» YOUR INSTRUCTIONS
All of the data below should be set down again verbatim, without any images.

####

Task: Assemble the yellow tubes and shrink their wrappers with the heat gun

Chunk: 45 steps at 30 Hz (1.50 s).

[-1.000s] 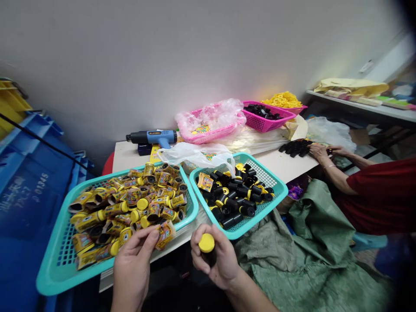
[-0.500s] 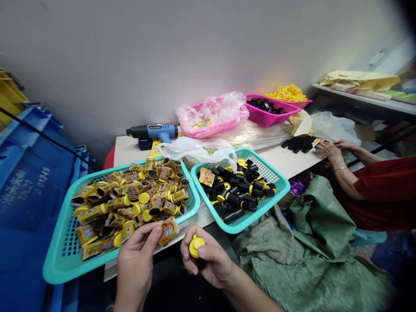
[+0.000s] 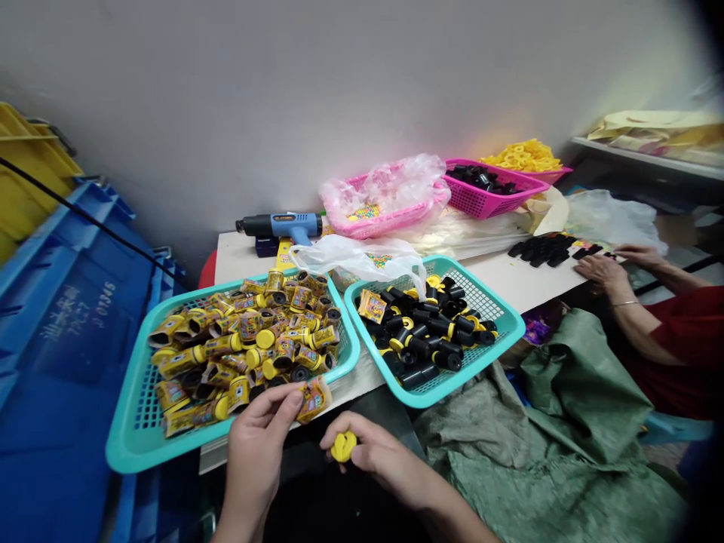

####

» OUTPUT FOR THIS EXERCISE
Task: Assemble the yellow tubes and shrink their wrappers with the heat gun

Chunk: 45 steps at 30 Hz (1.50 s).

[-1.000s] 
[-0.500s] 
[+0.000s] 

There is no more to this answer.